Lines holding the string "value" are the ones to copy; find them all in the data.

--

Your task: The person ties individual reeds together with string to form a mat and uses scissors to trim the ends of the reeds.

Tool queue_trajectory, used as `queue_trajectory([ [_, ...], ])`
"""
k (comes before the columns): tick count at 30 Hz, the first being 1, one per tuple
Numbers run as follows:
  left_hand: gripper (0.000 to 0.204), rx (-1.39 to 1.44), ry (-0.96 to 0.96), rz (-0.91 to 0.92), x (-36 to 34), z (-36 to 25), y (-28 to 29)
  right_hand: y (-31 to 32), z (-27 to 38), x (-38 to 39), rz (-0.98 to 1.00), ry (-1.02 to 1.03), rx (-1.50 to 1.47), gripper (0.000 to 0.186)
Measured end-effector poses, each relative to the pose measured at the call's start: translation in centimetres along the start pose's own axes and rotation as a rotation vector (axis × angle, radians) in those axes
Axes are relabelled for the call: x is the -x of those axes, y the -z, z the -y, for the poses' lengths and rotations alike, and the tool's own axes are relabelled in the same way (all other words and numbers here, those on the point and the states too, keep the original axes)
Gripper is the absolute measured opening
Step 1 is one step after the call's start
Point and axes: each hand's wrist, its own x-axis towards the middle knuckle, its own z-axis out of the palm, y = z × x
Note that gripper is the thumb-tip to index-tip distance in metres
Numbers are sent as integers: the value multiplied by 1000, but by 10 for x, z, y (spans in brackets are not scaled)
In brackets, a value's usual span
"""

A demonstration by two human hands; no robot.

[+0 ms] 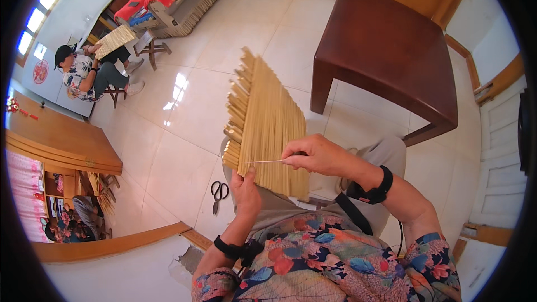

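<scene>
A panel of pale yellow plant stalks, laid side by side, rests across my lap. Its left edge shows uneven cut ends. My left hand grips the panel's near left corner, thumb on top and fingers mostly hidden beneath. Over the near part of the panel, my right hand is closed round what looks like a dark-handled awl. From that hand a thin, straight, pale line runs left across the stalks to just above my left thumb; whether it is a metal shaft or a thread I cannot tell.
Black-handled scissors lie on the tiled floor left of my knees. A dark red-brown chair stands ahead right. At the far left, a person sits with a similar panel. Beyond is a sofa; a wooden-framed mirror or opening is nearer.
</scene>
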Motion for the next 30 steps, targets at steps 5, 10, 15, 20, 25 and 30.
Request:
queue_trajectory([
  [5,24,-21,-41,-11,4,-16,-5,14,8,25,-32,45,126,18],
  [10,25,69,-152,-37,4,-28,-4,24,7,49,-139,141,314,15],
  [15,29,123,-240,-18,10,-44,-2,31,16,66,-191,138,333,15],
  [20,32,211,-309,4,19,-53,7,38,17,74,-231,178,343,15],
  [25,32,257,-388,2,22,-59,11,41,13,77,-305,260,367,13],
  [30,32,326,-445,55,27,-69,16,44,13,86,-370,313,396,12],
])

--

TASK SOLUTION:
Numbers are sent as integers: the value multiplied by 1000, but by 10 for x, z, y (spans in brackets are not scaled)
In brackets, a value's usual span

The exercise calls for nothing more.